Miami Showband killings: police tipoff helped suspect elude justice, says report

This article is more than 12 years old
Report on 1975 murders finds Robin Jackson was advised to lie low after his fingerprints were found on murder weapon

A loyalist assassin known as The Jackal received a tipoff from a senior police officer that helped him elude justice over the killing of an Irish pop band in the mid-1970s, according to a report.

The cold case police investigations unit, the Historical Enquiries Team (Het), found Robin Jackson was linked to the murders of three members of the Miami Showband in July 1975.

The pop group were on their way back to Dublin when their minibus was stopped by a fake army patrol near the border. The Het report found that Jackson, a member of loyalist paramilitary group the Ulster Volunteer Force from North Armagh, had been linked to one of the murder weapons by his fingerprints. But Jackson later claimed in police interviews he had been tipped off by a senior Royal Ulster Constabulary officer to lie low after the killings.

Jackson, who emigrated for a period of the 1980s to South Africa, has since died from cancer. In 1984 he helped organise the attempted murder of the then Sunday World northern editor Jim Campbell, who had named Jackson as the leader of the UVF in Mid-Ulster, which was responsible for shootings and bombings against nationalists in the so-called "Murder Triangle" of North Armagh.

The report, which was released on Wednesday, said Jackson claimed he was tipped off that his fingerprints had been found on a silencer attached to a Luger pistol used in the Miami Showband murders. The Het team said the murders raised "disturbing questions about collusive and corrupt behaviour". It said the review "has found no means to assuage or rebut these concerns and that is a deeply troubling matter".

The bogus army patrol comprised soldiers from the Ulster Defence Regiment and UVF members in Armagh. Members of the band were made to line up at the side of the road while one UVF member tried to hide a bomb on the bus.
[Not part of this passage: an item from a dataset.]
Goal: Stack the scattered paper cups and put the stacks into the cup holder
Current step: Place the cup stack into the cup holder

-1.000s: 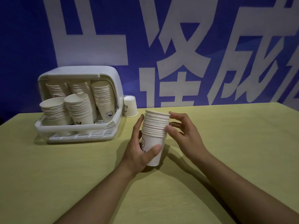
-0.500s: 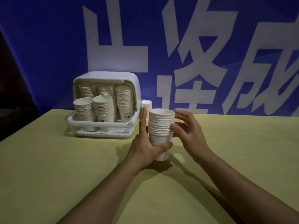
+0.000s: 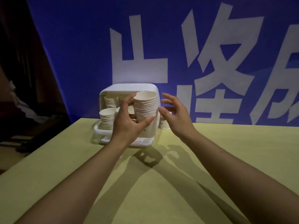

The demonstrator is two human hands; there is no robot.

The plan was that the bomb would explode en route, killing everyone on board as it entered Dublin. But the bomb went off prematurely, killing Harris Boyle and Wesley Somerville, who were members of the UDR, as well as the UVF.

After the explosion the other members of the UVF gang then opened fire on the band, killing lead singer Fran O'Toole, guitarist Tony Geraghty, and trumpeter Brian McCoy. The bass player, Stephen Travers, barely survived his injuries.

Three members of the UDR were eventually convicted for their part in the attack. James Somerville, Thomas Crozier and James McDowell received life sentences and remained in jail until their early release under the terms of the Good Friday Agreement in 1998 when republican and loyalist prisoners were given a de facto amnesty as part of the peace settlement.

Commenting on the report, band member Des McAlea, who survived the attack, said: "It's been a long time but we've got justice at last." He described the Het findings as "quite shocking" and "mind-blowing". "The fact that there was collusion in this is such a tragedy for all of us concerned," McAlea added. "To think that people were supposed to be protecting us and they were actually involved in this terrible tragedy."